Task brief. Check each line of the material below for the string "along" and reply with how many have it, nothing more.
***
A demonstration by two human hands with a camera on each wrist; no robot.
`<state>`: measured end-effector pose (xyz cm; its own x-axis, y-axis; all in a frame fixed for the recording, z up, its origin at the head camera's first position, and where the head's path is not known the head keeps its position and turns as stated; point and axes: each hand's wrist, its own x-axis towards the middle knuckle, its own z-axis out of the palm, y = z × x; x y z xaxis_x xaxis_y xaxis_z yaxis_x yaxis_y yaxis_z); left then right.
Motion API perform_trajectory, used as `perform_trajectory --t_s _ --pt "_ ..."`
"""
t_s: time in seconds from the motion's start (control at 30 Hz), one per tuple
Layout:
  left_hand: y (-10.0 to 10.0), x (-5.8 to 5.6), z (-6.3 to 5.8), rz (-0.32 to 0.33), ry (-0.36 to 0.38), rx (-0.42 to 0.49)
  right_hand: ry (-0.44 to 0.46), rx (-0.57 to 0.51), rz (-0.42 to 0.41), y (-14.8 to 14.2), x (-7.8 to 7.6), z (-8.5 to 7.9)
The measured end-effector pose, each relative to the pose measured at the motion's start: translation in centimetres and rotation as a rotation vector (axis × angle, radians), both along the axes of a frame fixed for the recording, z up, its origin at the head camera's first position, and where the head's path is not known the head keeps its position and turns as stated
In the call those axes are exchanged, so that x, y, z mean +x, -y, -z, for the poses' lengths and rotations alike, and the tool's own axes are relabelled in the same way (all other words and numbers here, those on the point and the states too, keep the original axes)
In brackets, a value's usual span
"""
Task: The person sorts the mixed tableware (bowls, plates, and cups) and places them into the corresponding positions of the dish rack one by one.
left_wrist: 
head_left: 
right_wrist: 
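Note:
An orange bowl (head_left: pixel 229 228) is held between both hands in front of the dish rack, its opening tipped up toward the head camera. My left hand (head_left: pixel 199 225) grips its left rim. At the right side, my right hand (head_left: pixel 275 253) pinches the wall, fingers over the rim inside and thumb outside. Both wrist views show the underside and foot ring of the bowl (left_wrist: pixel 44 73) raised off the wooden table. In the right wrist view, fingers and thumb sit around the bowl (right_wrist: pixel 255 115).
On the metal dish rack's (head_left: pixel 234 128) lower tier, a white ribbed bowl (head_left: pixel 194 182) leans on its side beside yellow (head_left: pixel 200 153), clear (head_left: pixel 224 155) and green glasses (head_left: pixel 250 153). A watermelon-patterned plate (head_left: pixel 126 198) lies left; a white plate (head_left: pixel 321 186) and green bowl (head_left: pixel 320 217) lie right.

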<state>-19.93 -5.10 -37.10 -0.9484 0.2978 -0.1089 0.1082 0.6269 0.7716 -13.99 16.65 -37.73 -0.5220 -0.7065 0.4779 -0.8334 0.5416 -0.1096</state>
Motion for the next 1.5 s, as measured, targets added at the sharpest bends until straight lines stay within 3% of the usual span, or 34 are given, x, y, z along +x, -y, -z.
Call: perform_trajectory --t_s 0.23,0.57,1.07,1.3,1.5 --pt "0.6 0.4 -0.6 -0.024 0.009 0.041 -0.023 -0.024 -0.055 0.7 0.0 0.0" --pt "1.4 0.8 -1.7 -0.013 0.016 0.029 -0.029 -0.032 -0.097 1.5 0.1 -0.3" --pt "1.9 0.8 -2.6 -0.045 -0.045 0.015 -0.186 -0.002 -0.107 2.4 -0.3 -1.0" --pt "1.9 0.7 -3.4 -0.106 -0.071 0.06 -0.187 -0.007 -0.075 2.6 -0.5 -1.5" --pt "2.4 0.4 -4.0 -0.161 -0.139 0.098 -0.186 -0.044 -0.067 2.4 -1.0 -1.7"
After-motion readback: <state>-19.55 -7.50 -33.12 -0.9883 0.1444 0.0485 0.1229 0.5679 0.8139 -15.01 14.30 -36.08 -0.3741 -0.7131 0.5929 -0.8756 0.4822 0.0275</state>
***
Reply to the task. 2